Virginia Tech volleyball (11–18, 4–14 ACC) ended its season with a whimper on Friday, losing 3–1 to Notre Dame (10–18, 5–13 ACC) and finishing last in the ACC.

Notre Dame dominated the start of the match, winning the first set, 25–14, and the second set, 25–20. The Fighting Irish’s seven service aces and four blocks during the first two sets generated early leads that the Hokies couldn’t overcome.

Tech started to show some life in the third set, winning 25–23 to avoid a sweep.
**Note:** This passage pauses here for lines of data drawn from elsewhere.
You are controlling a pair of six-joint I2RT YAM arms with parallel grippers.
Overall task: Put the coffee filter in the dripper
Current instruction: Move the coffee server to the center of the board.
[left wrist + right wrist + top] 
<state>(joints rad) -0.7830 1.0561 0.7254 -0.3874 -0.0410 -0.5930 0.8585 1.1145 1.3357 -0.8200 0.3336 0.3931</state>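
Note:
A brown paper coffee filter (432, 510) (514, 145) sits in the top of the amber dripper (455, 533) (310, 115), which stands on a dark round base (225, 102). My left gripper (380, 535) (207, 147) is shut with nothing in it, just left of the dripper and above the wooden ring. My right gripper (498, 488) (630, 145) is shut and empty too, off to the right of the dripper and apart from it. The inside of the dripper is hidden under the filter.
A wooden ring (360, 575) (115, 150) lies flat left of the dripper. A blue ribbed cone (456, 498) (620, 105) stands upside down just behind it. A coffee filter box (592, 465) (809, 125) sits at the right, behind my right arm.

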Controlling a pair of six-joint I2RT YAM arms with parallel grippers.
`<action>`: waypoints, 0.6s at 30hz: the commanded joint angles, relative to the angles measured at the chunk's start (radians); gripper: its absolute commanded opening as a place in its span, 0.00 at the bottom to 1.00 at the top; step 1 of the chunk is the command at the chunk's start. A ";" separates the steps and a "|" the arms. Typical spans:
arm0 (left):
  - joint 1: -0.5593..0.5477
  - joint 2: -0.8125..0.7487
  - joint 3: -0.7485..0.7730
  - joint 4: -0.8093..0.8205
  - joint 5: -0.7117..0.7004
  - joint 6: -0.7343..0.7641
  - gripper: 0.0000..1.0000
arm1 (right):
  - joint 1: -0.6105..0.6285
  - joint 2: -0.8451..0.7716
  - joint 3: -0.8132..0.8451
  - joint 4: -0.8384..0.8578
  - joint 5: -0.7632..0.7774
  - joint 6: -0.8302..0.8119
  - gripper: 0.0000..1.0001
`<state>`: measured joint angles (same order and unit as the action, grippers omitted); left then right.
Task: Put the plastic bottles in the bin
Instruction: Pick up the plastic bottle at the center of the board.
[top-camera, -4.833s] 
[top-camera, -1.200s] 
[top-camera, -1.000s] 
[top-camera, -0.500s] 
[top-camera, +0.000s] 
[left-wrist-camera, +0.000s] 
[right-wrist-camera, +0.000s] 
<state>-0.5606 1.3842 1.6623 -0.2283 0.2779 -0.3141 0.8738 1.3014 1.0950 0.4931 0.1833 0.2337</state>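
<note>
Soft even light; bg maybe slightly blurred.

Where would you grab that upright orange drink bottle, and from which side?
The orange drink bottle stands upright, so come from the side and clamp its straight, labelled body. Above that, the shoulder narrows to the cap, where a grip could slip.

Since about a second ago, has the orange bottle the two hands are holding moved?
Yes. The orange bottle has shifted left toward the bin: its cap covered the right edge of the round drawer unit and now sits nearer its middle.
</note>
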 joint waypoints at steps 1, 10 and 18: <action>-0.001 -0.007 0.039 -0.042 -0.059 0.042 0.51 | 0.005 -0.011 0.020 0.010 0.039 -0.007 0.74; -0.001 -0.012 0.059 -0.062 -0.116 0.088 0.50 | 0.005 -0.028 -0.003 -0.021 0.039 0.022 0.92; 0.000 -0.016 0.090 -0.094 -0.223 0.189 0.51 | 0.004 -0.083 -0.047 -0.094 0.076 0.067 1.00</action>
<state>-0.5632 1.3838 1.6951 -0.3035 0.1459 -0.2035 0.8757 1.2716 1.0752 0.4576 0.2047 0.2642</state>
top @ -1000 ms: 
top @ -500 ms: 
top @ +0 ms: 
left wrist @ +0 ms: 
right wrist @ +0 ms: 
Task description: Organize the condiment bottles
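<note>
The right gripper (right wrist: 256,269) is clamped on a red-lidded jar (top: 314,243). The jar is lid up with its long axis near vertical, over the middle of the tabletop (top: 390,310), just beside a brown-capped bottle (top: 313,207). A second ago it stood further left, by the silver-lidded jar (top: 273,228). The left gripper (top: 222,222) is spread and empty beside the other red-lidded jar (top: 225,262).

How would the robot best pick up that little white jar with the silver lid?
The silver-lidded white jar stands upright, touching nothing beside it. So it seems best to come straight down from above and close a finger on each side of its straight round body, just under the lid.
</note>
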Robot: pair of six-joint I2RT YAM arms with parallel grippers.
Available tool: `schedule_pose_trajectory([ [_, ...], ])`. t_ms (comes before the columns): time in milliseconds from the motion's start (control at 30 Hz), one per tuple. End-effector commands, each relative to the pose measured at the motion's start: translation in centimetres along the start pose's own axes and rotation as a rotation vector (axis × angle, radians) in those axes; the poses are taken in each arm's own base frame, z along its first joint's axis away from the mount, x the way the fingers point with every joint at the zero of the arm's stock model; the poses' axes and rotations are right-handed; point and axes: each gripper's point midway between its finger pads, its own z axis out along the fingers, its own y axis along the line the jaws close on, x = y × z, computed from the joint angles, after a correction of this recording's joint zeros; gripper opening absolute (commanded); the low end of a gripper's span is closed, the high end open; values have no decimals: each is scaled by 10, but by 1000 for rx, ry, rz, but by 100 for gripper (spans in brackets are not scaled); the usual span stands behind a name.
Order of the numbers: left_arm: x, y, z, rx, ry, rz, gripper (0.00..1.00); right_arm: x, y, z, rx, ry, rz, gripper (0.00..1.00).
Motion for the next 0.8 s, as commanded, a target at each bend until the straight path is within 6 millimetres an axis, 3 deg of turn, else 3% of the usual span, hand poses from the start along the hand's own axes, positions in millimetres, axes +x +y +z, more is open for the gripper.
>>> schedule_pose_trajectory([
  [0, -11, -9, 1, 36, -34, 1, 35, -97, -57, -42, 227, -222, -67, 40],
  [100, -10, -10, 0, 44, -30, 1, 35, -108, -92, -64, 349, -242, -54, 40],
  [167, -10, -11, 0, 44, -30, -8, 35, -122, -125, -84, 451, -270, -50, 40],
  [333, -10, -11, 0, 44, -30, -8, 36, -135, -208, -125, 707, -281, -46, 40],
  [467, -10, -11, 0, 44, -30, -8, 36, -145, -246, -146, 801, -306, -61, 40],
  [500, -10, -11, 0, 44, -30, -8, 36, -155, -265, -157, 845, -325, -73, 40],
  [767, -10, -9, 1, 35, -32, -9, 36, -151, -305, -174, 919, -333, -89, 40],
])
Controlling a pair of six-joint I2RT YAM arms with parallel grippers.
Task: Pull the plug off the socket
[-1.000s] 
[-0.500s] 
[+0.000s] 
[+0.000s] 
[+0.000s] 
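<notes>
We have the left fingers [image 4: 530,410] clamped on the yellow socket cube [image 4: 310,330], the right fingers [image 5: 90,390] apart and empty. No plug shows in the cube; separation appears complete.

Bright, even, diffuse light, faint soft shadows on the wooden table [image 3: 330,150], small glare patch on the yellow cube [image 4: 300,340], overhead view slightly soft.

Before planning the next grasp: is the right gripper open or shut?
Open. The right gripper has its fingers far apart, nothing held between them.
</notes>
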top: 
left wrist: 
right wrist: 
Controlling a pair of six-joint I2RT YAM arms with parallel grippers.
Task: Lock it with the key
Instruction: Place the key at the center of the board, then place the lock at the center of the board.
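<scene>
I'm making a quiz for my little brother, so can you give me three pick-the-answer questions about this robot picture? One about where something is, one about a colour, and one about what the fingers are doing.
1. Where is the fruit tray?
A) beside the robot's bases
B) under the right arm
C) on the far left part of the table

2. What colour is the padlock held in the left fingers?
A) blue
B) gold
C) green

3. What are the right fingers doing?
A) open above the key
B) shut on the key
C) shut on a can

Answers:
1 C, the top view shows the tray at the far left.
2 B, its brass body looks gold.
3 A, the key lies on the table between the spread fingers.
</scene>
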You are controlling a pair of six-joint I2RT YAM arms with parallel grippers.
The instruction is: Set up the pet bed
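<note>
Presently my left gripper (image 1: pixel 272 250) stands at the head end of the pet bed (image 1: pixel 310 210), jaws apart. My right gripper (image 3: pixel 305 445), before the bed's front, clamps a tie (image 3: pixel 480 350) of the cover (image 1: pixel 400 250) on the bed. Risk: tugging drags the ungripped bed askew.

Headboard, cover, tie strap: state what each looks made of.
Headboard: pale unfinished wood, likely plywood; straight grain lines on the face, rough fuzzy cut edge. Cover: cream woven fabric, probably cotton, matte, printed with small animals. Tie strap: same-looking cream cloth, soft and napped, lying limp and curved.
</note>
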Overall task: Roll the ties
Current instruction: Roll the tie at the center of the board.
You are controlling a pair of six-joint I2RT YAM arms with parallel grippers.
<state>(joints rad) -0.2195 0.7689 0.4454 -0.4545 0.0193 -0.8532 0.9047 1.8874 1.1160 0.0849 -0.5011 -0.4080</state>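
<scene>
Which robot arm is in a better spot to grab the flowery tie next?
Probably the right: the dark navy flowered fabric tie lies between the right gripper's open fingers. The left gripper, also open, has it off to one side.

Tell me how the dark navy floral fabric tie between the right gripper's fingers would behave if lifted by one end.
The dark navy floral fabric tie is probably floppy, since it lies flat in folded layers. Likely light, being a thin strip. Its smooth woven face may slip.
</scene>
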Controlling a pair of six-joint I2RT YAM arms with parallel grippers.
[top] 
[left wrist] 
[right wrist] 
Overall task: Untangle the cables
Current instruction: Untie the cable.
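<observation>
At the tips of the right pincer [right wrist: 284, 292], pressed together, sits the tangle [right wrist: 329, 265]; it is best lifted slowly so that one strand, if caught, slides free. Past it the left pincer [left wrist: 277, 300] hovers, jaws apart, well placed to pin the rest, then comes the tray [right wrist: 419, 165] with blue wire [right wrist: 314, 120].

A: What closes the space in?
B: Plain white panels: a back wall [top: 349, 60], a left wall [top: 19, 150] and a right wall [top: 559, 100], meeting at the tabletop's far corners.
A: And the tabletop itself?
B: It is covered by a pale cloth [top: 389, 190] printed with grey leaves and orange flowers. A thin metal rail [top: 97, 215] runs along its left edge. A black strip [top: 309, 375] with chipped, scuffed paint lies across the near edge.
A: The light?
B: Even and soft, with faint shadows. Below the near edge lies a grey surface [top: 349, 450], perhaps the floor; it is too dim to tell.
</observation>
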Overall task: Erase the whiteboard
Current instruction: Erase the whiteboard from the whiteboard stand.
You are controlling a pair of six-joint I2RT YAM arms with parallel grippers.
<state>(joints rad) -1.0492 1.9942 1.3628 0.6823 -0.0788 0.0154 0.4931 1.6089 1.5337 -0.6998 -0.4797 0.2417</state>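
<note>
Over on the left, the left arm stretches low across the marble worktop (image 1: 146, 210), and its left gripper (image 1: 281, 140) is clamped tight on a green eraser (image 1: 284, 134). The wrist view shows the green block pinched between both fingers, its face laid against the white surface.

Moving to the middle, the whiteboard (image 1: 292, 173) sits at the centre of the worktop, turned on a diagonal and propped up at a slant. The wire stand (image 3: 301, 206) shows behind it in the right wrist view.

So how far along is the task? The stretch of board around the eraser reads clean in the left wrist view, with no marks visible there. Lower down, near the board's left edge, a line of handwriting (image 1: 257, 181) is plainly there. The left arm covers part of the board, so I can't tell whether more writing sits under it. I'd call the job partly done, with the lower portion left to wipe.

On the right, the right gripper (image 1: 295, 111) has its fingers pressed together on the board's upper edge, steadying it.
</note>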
The Hokies built a multiple point lead for the first time all match, going ahead 23–16. The Irish then proceeded to score seven consecutive points, tying the match at 23. Eventually, the Hokies pulled away, cutting the match deficit to one set.

While the first two sets were blowouts, the final two sets were the opposite with the final consisting of eight ties and five lead changes. While the Hokies jumped to a 19–15 lead, the Irish scored 10 of the next 13 points to win the set, 25–22, as well as the match.

The Irish had 13 service aces on Friday afternoon, led by outside hitters Lucy Trump and Clare Delaplane. The Hokies, on the other hand, only had three aces all match.

As well as struggling with service pressure, Tech’s offense was not at its best. The Hokies had a 0.196 hitting percentage as a team, and no player had a hitting percentage above 0.286. Outside hitter Cera Powell had 13 kills, but otherwise, no Hokie had a kill total in double-digits.

“(Our service pressure) was good at times, it wasn’t good at enough times, and (Notre Dame was) able to stay in system,” said Hokies head coach Marci Byers. “When you’re able to be in system more often than not, it’s just hard (to stop).”

Along with Tech’s offensive struggles, they had difficulty stopping the Irish’s Trump and middle blocker Kaylyn Winkler. Trump led with 16 kills, while Winkler trailed with 13. Both players generated challenges for the Hokies to slow down the Fighting Irish.

“The quick ball in the middle was a struggle for us today, just to be able to slow that down,” Byers said.

The Hokies noticeably improved in the final two sets, shifting the match’s momentum to avoid a sweep. Between the second and third sets, Byers gathered the team in the locker room.

“(I said) we were doing some things really well, and we were doing some things that weren’t,” Byers said. “If we can clean up a few things, we would be right back into the match.”

As the 2022 season concludes, Byers is disappointed with Tech’s win total and lack of postseason play. However, the Hokies’ young core, including nine true freshmen, gives her something to work with.

“We’re just going to have to be able to get better with the young team and move forward,” Byers said.